Kleinfeld will, according to the Saudi regime, “assume greater responsibility for improving technological and economic development in Saudi Arabia”.
It is clear that the power elite in Davos are very positive about the project. The leaders of both SoftBank Group and BlackStone Inc. have praised the megaproject, which will also include a ski resort, swimming lanes for commuters, glow-in-the-dark sand, artificially controlled weather, and “smart” and robotic solutions for virtually all societal functions.
Vision: A city “where we can see everything”
The vision, according to Neom’s board, is an automated city “where we can see everything” – and according to the documents, a city where crimes and violations are automatically recorded by a computer and people are monitored 24 hours a day.
Furthermore, Neom will be the world’s first “independent international zone”. Although it remains to be seen exactly how independent it will be, Saudi jurisdiction will not prevail in the city – instead it will have its own legal system developed jointly by “local and international investors”.
The Millennium Report interprets this as meaning that Neom will not be an official part of Saudi Arabia and asks why the Wahabi dictatorship is willing to give up a huge piece of land that will not be under their own control.
“That actually doesn’t sound like such a fun place to live after all.

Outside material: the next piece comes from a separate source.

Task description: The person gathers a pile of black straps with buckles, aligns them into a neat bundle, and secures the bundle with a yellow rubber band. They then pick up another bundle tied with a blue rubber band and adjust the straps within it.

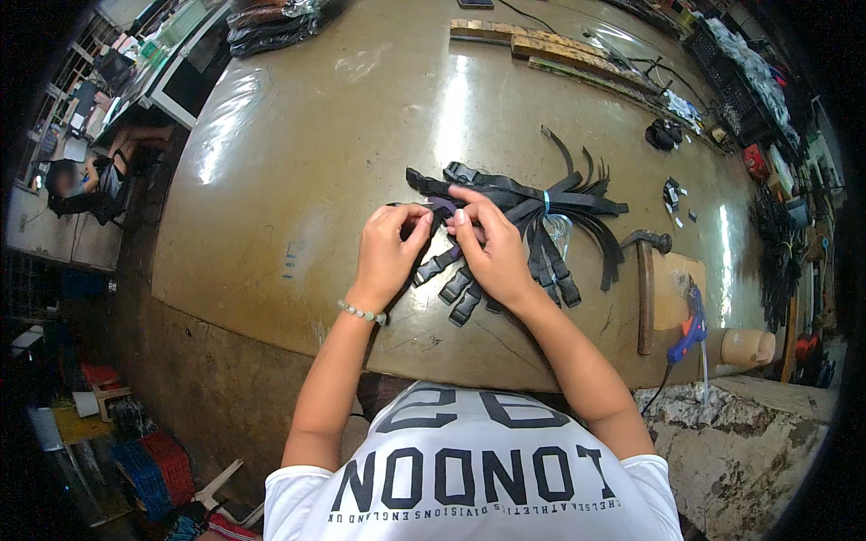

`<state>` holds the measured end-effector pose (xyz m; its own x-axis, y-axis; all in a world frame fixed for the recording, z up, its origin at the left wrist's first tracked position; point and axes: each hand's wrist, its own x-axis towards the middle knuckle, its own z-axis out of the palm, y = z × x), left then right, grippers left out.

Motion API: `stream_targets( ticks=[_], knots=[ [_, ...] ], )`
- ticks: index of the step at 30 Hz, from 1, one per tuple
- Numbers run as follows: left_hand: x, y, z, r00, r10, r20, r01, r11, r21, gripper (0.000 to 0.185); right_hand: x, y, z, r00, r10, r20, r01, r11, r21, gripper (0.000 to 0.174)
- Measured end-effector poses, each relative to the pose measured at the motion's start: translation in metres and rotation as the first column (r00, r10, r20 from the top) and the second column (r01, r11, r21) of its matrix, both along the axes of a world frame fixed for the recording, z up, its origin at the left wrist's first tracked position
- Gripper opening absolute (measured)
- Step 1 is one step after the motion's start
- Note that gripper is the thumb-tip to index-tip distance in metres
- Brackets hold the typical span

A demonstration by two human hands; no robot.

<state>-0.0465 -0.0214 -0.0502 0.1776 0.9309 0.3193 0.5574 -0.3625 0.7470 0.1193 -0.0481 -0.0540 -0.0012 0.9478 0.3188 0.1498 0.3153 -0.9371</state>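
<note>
A bundle of black webbing straps [514,203] with plastic side-release buckles lies spread on the table, gathered by a light blue tie [547,201]. At the bundle's left part, my left hand [392,250] pinches a dark strap between thumb and fingertips. My right hand [490,250] holds the same small area with thumb and fingers, its index finger stretched out over the straps. A purple strip [441,203] shows between the two hands. Several black buckles [465,308] lie just below and left of my right hand. The fingers hide the exact spot being held.
Right of the straps lie a hammer [646,297], a board [680,287] and a blue glue gun [690,331], beside a tan cup-like container [747,347]. Wooden bars [561,51] lie at the far side, a plastic-wrapped stack [270,30] at the far left. A person [88,179] sits at left.
</note>
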Motion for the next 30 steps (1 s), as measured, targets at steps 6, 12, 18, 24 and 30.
stream_targets(
  ticks=[6,12,18,24,30],
  knots=[
    [0.001,-0.003,-0.004,0.995,0.058,-0.080,-0.052,0.996,0.075,0.016,-0.002,0.000,-0.004,0.998,-0.064,0.005,0.064,0.992,-0.107,0.019],
    [-0.001,0.000,0.001,0.993,-0.041,-0.115,0.055,0.991,0.125,0.019,-0.003,0.002,-0.009,0.992,-0.123,0.007,0.122,0.983,-0.136,0.017],
    [0.001,-0.006,-0.001,0.999,-0.011,-0.032,0.016,0.989,0.150,0.009,-0.002,0.000,-0.003,0.993,-0.115,-0.005,0.113,0.988,-0.110,0.019],
    [-0.007,-0.004,-0.003,1.000,-0.017,0.016,0.015,0.991,0.130,0.010,0.004,0.001,0.004,0.997,-0.078,0.023,0.080,0.991,-0.108,0.017],
    [-0.008,-0.001,-0.004,0.998,-0.029,-0.052,0.034,0.995,0.094,0.013,0.006,0.000,0.005,0.997,-0.055,0.049,0.061,0.990,-0.128,0.014]
  ],
)
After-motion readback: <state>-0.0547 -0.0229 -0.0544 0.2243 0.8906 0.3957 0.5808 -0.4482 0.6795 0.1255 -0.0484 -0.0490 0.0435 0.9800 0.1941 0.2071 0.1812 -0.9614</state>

In fact, it basically sounds like the sort of dystopian nightmare that I have always been warning about”, they remark.
World Economic Forum President and Founder Klaus Schwab has previously stated that “man and machine will merge” and that the fourth industrial revolution will “lead to a fusion of our physical, digital and biological identities”.
“As the capabilities in this area develop, police and courts will be tempted to use the technologies to assess the likelihood of criminal activity, determine guilt, or perhaps even retrieve memories directly from people’s brains”, he writes in his book Shaping the Future of the Fourth Industrial Revolution.
In Neom, at least some of these plans now seem to become reality.
In addition to the 170 kilometer long, 500 meter high and 200 meter wide city "The Line", Neom will also have an international airport, a large ski resort, a port and a large industrial city called Oxagon. 6500 hectares of land in the area will also be used for cultivation - primarily for genetically modified crops of various kinds.